Be critical of what you hear...

We hear all sorts of messages about our health, and many of them are conflicting.  However, it is important to see who and where those messages are coming from and what context they are in.

I am going to give a couple examples.

1) "People with lower cholesterol die earlier."

This is true -- sort of.

I was recently told this by a patient with coronary artery disease who cut the dose of his statin on his own, for fear of increasing his risk of death because his cholesterol numbers were too low.

Several groups of people have low cholesterol -- people with advanced cancer, liver disease, or anyone with severe calorie malnutrition.  And yes, these people are more likely to die sooner.  But, I think it's obvious to say that they aren't dying because their cholesterol is too low, they are dying of their underlying disease.

And it is that underlying disease that is causing the low cholesterol numbers.

However, on the converse, among the majority of people, those people who don't have terrible life-threatening diseases like those described above, lower total cholesterol numbers are not associated with increased mortality.

In fact, in those patients who have coronary or vascular disease, we use statin medications to drive the cholesterol numbers down.  But, as we are learning, more important than making the numbers look nice, statins perform an important role to stabilize and potentially reverse the plaque that is in the arteries, improve endothelial function which is the functioning of the lining of the arteries, and reduce risk of heart attack and stroke.

And, in this patient population, problems with cholesterol numbers being driven "too low" have not been identified in the large randomized controlled trials.  Further, there is a population of people with a genetic PCSK9 mutation which leads to extremely low cholesterol numbers, and these people have very low risk of cardiovascular events.


2) "Are Himalayan salts good for my health"?

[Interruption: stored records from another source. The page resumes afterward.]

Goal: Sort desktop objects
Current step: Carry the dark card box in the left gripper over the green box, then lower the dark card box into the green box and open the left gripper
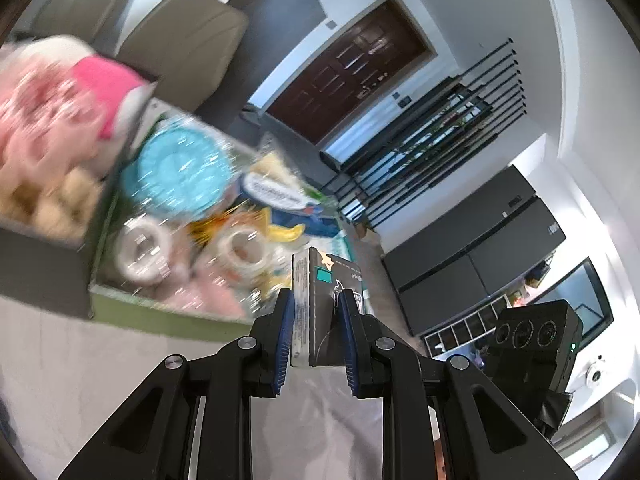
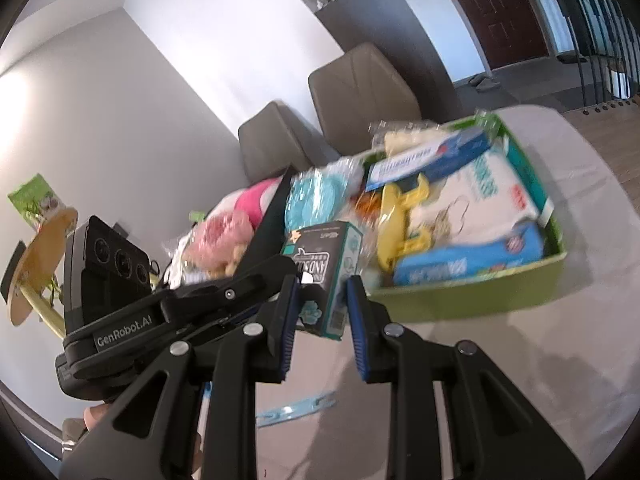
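Observation:
A small dark box with teal trim sits between the blue pads of my left gripper, which is shut on it. In the right wrist view the same box sits between the fingers of my right gripper, which also close on it, with the left gripper's body reaching in from the left. The box is held above the table, just in front of a green tray full of packaged items.
The green tray holds tape rolls, a blue round pack, yellow clips and blue-white packets. A dark box with pink soft items stands to its left. Chairs stand behind the table. A blue strip lies on the table.

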The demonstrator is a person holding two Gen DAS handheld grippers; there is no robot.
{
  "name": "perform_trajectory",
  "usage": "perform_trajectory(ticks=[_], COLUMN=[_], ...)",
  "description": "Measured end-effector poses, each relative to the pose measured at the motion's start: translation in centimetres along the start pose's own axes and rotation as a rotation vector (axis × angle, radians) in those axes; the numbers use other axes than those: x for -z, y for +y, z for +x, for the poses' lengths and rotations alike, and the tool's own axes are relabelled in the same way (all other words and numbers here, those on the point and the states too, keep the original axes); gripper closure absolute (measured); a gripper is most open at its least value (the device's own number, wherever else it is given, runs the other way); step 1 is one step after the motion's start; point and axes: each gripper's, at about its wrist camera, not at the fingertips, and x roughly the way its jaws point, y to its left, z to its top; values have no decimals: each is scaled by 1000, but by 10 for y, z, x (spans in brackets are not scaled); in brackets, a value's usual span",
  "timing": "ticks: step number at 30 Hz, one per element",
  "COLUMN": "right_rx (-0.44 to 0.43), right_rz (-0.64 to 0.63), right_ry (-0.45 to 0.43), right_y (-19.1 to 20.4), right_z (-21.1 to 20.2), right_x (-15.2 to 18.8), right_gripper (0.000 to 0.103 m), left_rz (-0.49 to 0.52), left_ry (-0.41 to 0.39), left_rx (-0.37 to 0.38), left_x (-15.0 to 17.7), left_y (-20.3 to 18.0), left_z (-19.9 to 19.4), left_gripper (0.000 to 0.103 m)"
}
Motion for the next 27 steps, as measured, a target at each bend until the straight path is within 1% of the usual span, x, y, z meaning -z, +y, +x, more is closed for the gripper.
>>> perform_trajectory(ticks=[5,8,11,14,16,21,27], right_rx=[-10,5,51,53,58,64,82], right_rz=[18,24,13,26,30,85,97], right_ry=[-41,-61,-70,-71,-67,-62,-50], right_y=[-12,-20,-30,-43,-51,-76,-83], right_z=[-13,-15,-14,-9,-7,-2,5], right_x=[-23,-38,-52,-58,-60,-59,-56], right_gripper=[78,78,78,78,78,78,78], left_rz=[24,31,32,14,-1,10,10], left_ry=[-4,1,3,0,26,55,62], left_rx=[34,49,66,88,96,72,48], left_x=[-17,-25,-28,-27,-28,-26,-22], left_y=[-16,-21,-19,-15,-12,-11,-7], left_z=[17,35,50,64,77,93,98], left_gripper=[81,81,81,81,81,81,81])
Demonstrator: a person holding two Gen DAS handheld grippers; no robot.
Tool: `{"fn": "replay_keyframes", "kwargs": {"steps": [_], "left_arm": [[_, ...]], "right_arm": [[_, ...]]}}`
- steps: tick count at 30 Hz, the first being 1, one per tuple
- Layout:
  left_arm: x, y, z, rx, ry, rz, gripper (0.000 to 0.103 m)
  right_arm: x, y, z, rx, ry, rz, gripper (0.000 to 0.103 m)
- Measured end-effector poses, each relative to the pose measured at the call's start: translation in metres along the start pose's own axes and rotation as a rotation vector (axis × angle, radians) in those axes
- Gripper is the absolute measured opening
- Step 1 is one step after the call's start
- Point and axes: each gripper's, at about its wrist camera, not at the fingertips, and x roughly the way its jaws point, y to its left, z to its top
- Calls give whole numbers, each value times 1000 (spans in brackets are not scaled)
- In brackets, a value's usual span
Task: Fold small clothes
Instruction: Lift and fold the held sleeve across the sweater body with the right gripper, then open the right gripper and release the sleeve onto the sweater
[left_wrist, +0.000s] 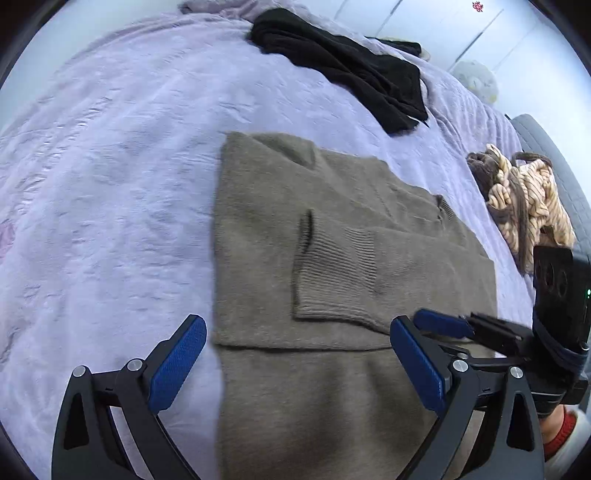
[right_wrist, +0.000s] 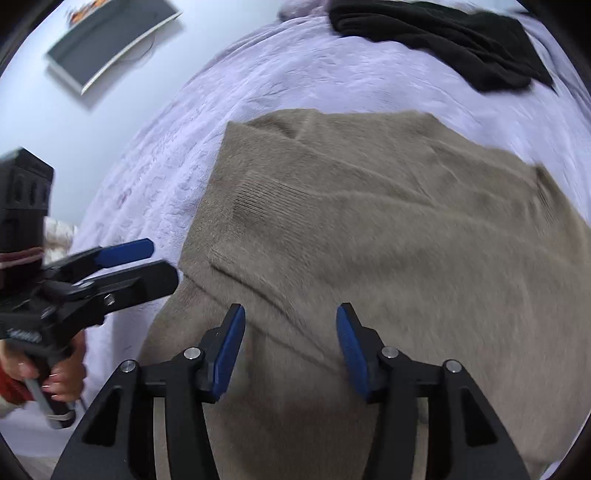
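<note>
Left wrist only: striped garment (left_wrist: 524, 199), right wrist only: wall frame (right_wrist: 110, 40)

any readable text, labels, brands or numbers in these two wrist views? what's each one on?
None can be read.
Left gripper body: a small pale marking low on its side, too blurred to read.
Wall panel: an orange patch at its top edge, too blurred to tell.
Taupe sweater, black garment, striped garment: no tag or print visible.
</note>
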Motion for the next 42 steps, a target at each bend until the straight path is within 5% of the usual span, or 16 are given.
{"fn": "replay_keyframes", "kwargs": {"steps": [8,11,13,14,15,17,19,24,27,30,42], "left_arm": [[37,-16,11,-71,53,-45,98],[41,-19,12,-70,53,-2,79],[44,-20,12,-51,55,61,52],[44,-20,12,-43,55,83,48],[43,-19,11,-42,50,84,41],[38,-20,12,-36,39,85,32],[33,-23,10,-14,28,105,26],[38,-24,1,33,22,148,27],[36,-29,0,44,6,181,30],[31,-31,-1,58,-8,233,79],[23,-31,-5,83,14,251,79]], "right_arm": [[-82,-136,-101,657,-204,51,56],[-97,-180,-139,866,-268,82,56],[-96,-201,-156,976,-313,123,56],[-92,-209,-162,1033,-334,160,53],[-88,-215,-166,1078,-348,184,48],[-84,-223,-169,1131,-353,204,7],[-91,-221,-161,1069,-357,191,7],[-103,-214,-148,897,-295,43,7],[-95,-227,-154,899,-259,66,7],[-100,-225,-162,913,-268,84,8],[-116,-211,-181,901,-222,59,14]]}}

Interesting question.  I've done a little research on this question.  When you enter "Himalayan salt" into a search engine, the vast majority of sources of information come from places that want to sell you Himalayan salt.  So, anything you read on those pages you need to take with a grain of salt, so to speak.

What I can tell you about Himalayan salt is that it is not processed like standard table salt, and naturally contains many minerals including iodine.  Himalayan salt is also lower in sodium than table salt.

I do not know that there are specific health benefits to using Himalayan salt.  Specifically, I do not know of any type of clinical trial that supports any health benefit of Himalayan salt over any other type of salt.  But, if you can cite a study that would say otherwise, please leave it in the comments, as I am eager to learn.

That said, regardless of the source of the salt, it contains sodium.  Sodium does not need to be supplemented in our diet, and in fact diets higher in sodium are associated with higher blood pressure and higher risk of cardiovascular disease.  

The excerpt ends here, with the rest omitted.